The Dragon’s voice — if it could be called a voice — was different here, softer, less overwhelming. As if the white space where I floated had filtered it, had translated it into something my damaged consciousness could process without shattering further.
The excess has been grounded, the Dragon continued. The network stabilizes. The wound will heal.
“Am I dead?” My voice — or the memory of my voice — sounded strange in this place, thin and echoey, as if it were traveling across a vast distance.
You are…between. The fire burned through your channels and destroyed the pathways that connected you to the dimensional network. But the core of what you are remains intact. A pause, weighted with something that might have been consideration. You may yet return to the world you left behind. But you will not be the same.
“What do you mean?”
Instead of answering directly, the Dragon showed me.
Images flickered through the white space — glimpses of my own body lying crumpled on the forest floor, my scars dark and dull, no trace of the golden light that had once pulsed through them.
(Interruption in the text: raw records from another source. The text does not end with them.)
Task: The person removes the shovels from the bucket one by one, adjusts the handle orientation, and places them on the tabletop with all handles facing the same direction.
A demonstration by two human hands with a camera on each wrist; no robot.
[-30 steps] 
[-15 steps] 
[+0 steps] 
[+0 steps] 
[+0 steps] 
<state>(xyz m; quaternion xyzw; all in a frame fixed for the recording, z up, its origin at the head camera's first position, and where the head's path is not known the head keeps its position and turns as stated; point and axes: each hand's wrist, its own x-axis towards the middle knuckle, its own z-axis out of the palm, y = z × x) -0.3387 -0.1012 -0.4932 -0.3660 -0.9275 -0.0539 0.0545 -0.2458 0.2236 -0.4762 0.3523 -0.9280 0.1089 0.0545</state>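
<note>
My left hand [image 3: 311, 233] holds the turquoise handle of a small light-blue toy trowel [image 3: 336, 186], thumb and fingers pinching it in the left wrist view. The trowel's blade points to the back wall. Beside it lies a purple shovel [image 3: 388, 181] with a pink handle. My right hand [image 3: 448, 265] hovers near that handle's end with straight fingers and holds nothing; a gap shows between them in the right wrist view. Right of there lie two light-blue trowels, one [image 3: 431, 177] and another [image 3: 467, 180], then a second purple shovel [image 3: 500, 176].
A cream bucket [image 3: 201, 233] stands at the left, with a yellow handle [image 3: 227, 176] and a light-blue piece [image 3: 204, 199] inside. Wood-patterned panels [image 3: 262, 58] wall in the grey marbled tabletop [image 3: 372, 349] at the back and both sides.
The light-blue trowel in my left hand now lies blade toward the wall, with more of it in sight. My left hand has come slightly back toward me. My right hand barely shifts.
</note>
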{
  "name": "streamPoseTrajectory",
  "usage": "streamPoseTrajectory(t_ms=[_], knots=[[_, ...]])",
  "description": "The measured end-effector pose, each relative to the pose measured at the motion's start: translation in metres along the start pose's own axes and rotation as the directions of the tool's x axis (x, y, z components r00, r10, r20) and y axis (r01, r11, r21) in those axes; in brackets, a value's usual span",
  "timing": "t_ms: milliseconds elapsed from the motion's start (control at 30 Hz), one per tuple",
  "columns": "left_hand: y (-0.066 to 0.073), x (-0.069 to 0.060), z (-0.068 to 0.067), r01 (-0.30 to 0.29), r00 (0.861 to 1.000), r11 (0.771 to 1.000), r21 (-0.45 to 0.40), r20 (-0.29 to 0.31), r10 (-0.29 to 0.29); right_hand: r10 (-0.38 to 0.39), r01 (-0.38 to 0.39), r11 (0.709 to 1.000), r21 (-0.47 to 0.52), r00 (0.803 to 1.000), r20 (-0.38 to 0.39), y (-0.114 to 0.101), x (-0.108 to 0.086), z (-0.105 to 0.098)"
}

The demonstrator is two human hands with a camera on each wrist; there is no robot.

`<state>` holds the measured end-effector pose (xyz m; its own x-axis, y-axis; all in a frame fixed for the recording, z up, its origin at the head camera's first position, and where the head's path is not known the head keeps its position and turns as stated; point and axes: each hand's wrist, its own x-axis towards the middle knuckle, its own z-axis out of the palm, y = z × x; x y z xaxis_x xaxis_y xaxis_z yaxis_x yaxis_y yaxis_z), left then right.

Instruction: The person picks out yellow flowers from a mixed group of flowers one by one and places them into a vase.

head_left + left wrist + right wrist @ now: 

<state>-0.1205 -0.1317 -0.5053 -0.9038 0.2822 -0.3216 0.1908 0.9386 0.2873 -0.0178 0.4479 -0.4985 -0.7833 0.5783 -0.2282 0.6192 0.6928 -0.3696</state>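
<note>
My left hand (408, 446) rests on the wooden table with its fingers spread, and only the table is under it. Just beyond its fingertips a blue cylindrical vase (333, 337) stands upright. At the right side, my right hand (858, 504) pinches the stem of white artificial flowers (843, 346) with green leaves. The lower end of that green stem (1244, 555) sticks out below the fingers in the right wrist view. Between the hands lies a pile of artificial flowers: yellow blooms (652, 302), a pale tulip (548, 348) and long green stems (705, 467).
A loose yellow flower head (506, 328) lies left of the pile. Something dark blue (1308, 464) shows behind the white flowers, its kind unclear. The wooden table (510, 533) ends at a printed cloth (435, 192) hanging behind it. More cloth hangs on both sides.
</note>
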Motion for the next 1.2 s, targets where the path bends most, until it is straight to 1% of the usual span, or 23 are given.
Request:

Ben was kneeling beside me, his hands pressed against my chest, his face twisted with grief as he called my name over and over. My mother had collapsed against my grandmother, both of them weeping. Finn was trying to crawl toward me, his half-healed wound forgotten, his dark eyes wild with a desperation I’d never seen in them before.
And around them all, the guardians stood in stunned silence, watching as the Dragon slowly, majestically, began to sink back into the earth.
The fire that made you more than human has been spent, the Dragon said. The phoenix merge, the abilities it granted — they are gone, burned away in the grounding. If you return, you will return as you began. A guardian of the old kind, with only the Sight that was your birthright.
I processed this slowly, the implications unfolding one by one. No more telepathy. No more sensing the portal network, no more feeling the ley lines as a constant presence in the back of my mind. No more electric connection to Ben, and no more scars that glowed when we touched.
Just…Sidney. The woman I’d been before any of this started, before the shadow stalkers and the phoenix and the Dragon’s ultimatum.
“Will I remember?” I asked. “Everything that happened — will I still remember?”
Memory is not stored in the channels that burned. You will remember. But you will not feel. The world will be quieter for you now. Smaller. Another pause, and when the Dragon spoke again, there was something almost gentle in its voice. Some would call this a mercy.
I thought about the constant noise that had filled my head since the phoenix merge — the awareness of the network, the brush of other minds against my own, the overwhelming flood of sensation that had made it hard to simply exist as a normal person. The scars that had marked me as something other, something changed, something that would never fully belong to the ordinary world again.